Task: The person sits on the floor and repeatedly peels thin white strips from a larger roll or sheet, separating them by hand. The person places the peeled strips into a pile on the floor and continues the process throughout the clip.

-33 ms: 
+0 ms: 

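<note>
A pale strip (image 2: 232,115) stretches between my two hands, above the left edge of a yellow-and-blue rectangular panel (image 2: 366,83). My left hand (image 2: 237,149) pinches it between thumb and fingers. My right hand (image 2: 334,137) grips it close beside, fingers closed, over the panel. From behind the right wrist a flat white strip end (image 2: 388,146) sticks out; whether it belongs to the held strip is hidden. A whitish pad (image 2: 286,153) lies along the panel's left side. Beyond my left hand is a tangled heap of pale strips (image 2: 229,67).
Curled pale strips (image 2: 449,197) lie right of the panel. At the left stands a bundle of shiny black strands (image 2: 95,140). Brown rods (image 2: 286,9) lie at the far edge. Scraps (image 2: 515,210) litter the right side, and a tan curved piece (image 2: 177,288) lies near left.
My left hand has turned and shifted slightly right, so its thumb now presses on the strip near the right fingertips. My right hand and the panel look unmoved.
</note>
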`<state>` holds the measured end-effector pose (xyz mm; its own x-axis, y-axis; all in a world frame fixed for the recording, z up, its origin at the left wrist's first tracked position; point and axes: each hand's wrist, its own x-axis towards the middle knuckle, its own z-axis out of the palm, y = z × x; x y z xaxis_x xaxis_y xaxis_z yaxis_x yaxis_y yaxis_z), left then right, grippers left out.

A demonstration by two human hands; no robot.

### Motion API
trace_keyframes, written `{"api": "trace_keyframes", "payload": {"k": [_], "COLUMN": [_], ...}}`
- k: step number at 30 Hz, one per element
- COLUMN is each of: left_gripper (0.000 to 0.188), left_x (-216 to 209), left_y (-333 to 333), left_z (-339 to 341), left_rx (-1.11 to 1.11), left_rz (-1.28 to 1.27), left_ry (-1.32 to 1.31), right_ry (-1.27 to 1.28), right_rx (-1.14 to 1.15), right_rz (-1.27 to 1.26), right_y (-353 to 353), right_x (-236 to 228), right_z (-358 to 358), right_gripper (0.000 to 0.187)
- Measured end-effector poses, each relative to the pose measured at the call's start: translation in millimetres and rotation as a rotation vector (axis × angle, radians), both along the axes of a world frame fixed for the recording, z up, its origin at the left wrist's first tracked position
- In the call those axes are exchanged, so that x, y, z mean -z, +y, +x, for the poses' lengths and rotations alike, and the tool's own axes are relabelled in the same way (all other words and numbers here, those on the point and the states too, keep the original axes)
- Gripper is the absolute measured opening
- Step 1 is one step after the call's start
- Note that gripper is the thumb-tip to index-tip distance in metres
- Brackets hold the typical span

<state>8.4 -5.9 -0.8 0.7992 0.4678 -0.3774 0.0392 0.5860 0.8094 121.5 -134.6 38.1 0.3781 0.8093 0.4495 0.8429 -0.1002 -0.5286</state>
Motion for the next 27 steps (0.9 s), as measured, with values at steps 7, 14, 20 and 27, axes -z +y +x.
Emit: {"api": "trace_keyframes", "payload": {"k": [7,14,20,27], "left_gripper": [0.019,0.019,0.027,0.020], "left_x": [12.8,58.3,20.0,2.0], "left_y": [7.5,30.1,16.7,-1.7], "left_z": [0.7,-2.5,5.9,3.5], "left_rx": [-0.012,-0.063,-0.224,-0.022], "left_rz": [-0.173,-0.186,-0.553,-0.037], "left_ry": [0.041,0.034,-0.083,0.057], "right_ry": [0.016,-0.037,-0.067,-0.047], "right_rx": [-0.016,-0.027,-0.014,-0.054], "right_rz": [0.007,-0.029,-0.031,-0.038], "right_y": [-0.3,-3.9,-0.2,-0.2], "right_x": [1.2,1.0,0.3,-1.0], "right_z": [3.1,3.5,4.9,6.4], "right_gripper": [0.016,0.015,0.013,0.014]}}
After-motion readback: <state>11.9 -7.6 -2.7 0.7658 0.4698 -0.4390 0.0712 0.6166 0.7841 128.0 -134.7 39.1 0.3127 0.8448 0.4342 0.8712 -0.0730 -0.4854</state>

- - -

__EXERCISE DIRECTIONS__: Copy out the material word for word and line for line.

__EXERCISE ANSWER__:
Task: The person sits on the floor and repeatedly peels thin white strips from a larger roll or sheet, separating them by hand. The person places the peeled strips into a pile on the floor and continues the process throughout the clip.

-33 ms: 
+0 ms: 

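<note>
A pale strip (image 2: 232,115) stretches between my two hands, above the left edge of a yellow-and-blue rectangular panel (image 2: 366,83). My left hand (image 2: 237,149) pinches it between thumb and fingers. My right hand (image 2: 334,137) grips it close beside, fingers closed, over the panel. From behind the right wrist a flat white strip end (image 2: 388,146) sticks out; whether it belongs to the held strip is hidden. A whitish pad (image 2: 286,153) lies along the panel's left side. Beyond my left hand is a tangled heap of pale strips (image 2: 229,67).
Curled pale strips (image 2: 449,197) lie right of the panel. At the left stands a bundle of shiny black strands (image 2: 95,140). Brown rods (image 2: 286,9) lie at the far edge. Scraps (image 2: 515,210) litter the right side, and a tan curved piece (image 2: 177,288) lies near left.
My left hand has turned and shifted slightly right, so its thumb now presses on the strip near the right fingertips. My right hand and the panel look unmoved.
</note>
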`<state>` holds the measured end-effector pose (xyz mm; its own x-axis, y-axis; all in a world frame fixed for the recording, z up, its origin at the left wrist's first tracked position; point and axes: each hand's wrist, its own x-axis towards the middle knuckle, its own z-axis out of the palm, y = z × x; x y z xaxis_x xaxis_y xaxis_z yaxis_x yaxis_y yaxis_z), left then right, grippers left out.

A demonstration by two human hands; no robot.

### Motion API
trace_keyframes, written `{"api": "trace_keyframes", "payload": {"k": [_], "COLUMN": [_], ...}}`
- k: step number at 30 Hz, one per element
- COLUMN is each of: left_gripper (0.000 to 0.188), left_x (-216 to 209), left_y (-333 to 333), left_z (-339 to 341), left_rx (-1.11 to 1.11), left_rz (-1.28 to 1.27), left_ry (-1.32 to 1.31), right_ry (-1.27 to 1.28), right_rx (-1.14 to 1.15), right_rz (-1.27 to 1.26), right_y (-353 to 353), right_x (-236 to 228), right_z (-358 to 358), right_gripper (0.000 to 0.187)
- Measured end-effector poses, each relative to the pose measured at the call's start: translation in millimetres and rotation as a rotation vector (axis × angle, radians), both along the axes of a world frame fixed for the recording, z up, its origin at the left wrist's first tracked position
- In the call those axes are exchanged, so that x, y, z mean -z, +y, +x, for the poses' lengths and rotations alike, and the tool's own axes are relabelled in the same way (all other words and numbers here, those on the point and the states too, keep the original axes)
- Gripper is the absolute measured opening
- Step 1 is one step after the call's start
- Note that gripper is the thumb-tip to index-tip distance in metres
- Brackets hold the typical span

<state>8.4 -5.9 -0.8 0.7992 0.4678 -0.3774 0.0392 0.5860 0.8094 121.5 -134.6 38.1 0.3781 0.8093 0.4495 0.8429 -0.1002 -0.5286</state>
Motion for the next 27 steps (0.9 s), as measured, with values at steps 7, 14, 20 and 27, axes -z +y +x.
Emit: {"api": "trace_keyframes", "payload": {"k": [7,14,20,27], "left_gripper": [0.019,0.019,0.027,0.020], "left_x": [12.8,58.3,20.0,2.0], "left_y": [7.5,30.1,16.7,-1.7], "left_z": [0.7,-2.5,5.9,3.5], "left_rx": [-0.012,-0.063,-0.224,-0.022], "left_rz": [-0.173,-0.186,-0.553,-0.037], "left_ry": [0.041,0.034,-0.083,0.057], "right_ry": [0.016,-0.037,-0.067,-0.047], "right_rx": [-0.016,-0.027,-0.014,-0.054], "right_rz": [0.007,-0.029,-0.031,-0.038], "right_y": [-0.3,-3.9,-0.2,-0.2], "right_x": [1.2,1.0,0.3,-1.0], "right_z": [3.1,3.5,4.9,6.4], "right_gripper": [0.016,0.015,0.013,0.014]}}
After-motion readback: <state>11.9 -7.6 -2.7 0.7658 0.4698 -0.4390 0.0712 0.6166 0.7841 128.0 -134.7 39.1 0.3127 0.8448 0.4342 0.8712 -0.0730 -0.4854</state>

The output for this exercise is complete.